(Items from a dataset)
___

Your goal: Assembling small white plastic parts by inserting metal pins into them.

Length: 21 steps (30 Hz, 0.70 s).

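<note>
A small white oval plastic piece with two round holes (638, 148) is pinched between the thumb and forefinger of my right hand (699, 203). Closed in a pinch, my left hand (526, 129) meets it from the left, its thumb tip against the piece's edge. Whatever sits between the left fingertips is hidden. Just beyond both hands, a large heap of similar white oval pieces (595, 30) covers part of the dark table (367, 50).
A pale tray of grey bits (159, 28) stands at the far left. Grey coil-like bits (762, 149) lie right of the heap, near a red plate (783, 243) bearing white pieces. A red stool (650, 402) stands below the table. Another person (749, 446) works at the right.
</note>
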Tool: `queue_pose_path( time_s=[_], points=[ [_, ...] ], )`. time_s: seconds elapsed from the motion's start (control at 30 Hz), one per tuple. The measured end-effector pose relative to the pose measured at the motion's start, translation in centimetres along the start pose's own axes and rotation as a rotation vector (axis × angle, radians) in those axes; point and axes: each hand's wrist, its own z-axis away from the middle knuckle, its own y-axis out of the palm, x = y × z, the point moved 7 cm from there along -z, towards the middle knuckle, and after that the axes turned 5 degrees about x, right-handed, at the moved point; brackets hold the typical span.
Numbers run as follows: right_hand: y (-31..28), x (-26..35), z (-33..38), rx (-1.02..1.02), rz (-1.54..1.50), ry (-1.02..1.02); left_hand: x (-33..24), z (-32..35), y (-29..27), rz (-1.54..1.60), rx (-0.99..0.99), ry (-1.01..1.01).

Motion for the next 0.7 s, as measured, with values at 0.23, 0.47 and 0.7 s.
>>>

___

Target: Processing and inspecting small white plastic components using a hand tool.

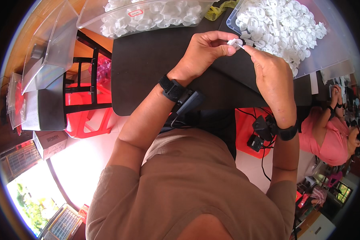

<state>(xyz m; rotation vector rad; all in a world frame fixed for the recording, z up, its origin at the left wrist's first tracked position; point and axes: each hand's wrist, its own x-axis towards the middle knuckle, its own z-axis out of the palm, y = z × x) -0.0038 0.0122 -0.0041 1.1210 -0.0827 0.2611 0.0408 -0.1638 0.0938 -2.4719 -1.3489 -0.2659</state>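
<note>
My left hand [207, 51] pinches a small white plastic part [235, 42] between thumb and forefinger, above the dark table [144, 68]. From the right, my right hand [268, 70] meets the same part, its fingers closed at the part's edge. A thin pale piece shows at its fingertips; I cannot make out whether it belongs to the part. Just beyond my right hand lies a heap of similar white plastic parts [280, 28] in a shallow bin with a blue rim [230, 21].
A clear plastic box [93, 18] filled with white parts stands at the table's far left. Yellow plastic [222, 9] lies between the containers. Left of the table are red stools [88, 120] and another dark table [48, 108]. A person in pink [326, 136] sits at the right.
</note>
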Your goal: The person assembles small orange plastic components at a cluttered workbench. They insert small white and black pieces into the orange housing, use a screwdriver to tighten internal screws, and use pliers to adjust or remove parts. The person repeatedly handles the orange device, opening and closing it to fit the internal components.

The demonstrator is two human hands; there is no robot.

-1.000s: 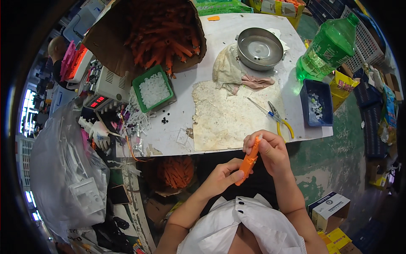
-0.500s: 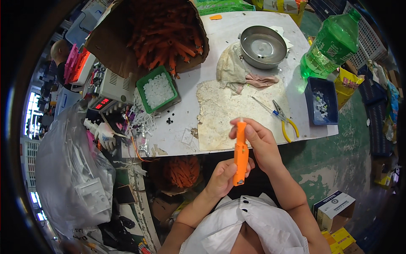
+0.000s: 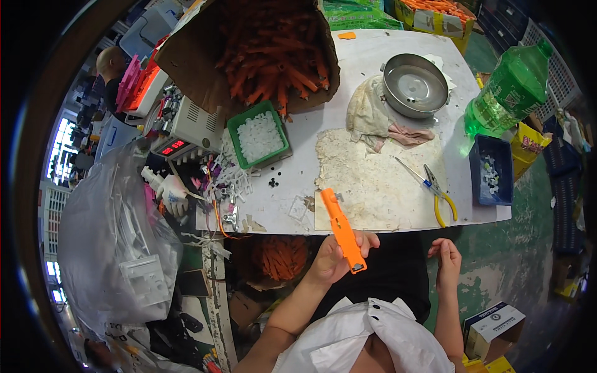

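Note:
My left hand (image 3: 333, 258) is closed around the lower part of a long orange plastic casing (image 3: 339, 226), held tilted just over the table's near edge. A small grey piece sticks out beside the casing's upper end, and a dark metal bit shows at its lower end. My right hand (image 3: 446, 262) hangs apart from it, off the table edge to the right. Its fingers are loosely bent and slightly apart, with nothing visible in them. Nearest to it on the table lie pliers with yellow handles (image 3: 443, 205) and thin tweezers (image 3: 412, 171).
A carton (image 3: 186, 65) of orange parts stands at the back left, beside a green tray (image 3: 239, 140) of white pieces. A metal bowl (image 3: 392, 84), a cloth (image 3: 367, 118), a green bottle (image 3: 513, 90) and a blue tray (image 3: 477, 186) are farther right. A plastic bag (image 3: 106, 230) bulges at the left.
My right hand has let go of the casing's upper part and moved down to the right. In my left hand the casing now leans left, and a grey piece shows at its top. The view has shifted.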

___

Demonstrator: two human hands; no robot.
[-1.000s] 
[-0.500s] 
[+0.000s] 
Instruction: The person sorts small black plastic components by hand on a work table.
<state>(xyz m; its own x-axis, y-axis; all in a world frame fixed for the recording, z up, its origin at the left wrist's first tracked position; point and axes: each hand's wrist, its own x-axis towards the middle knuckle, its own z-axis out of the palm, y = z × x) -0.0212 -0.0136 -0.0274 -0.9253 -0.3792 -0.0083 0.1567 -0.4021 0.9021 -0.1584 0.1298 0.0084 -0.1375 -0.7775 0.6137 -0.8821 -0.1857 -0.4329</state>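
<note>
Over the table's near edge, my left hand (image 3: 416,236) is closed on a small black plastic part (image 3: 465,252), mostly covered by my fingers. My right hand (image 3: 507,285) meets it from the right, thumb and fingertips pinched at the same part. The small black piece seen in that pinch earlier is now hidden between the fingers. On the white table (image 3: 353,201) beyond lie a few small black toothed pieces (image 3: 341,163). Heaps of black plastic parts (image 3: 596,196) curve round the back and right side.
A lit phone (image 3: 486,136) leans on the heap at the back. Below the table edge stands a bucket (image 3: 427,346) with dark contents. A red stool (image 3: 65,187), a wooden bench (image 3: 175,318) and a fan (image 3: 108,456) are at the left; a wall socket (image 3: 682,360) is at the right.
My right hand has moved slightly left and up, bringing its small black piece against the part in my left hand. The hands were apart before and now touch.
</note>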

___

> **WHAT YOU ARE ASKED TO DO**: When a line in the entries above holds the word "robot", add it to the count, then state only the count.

> **OUTPUT BELOW**: 2